- AIM OF THE EXERCISE -
Write out only the lines from the top of the listing below through the one with "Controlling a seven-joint", exactly as they stand, while keeping pictures out of the copy.

- DATASET EXCERPT -
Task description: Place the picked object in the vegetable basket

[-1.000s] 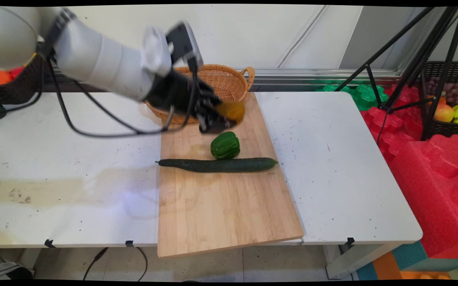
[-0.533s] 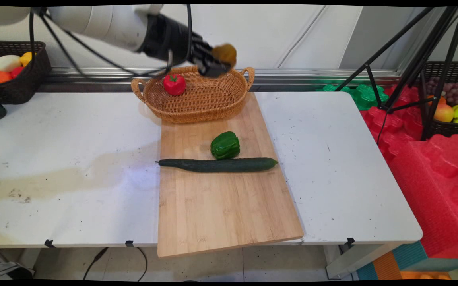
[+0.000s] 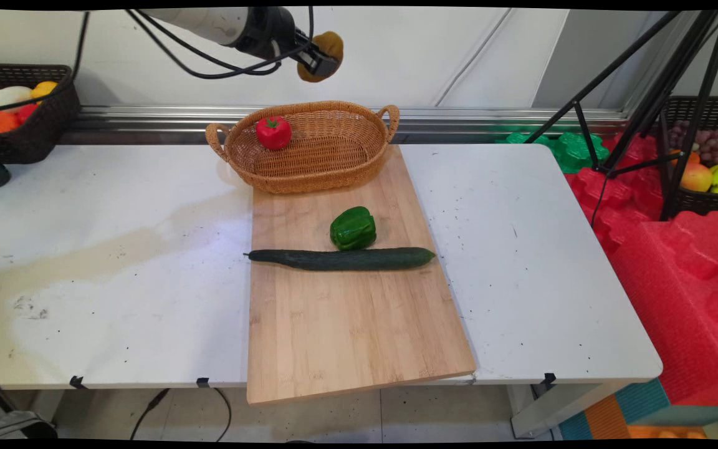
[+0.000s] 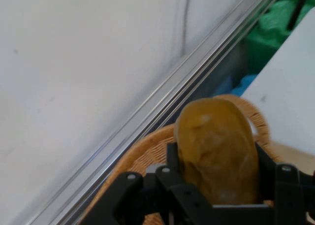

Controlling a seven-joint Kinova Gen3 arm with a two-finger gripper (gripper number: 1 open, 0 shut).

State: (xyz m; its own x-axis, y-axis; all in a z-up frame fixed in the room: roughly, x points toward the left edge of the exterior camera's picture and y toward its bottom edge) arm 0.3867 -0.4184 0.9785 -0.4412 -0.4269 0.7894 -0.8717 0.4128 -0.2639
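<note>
- White table (image 3: pixel 116 249), stained along its left half, lies well below the black pincer (image 3: pixel 315 57).
- Pale rectangular wooden board (image 3: pixel 353 324) rests on it, below the pincer.
- Oval woven wicker basket (image 3: pixel 334 165) sits almost directly beneath the pincer, overlapping the board's far end.

White tabletop (image 3: pixel 116 262) before a pale wall (image 3: pixel 434 50) with a metal rail (image 3: pixel 490 115) along its base. Black tripod (image 3: pixel 646 93) and red foam blocks (image 3: pixel 677 268) at right; dark fruit baskets (image 3: pixel 28 134) at both sides.
</note>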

- RESULT OF THE EXERCISE -
Task description: Place the picked object in the vegetable basket

[-1.000s] 
[-0.533s] 
[+0.000s] 
[+0.000s] 

Controlling a seven-joint Kinova Gen3 arm with a two-finger gripper (gripper number: 1 open, 0 shut).

Nothing else goes with this output.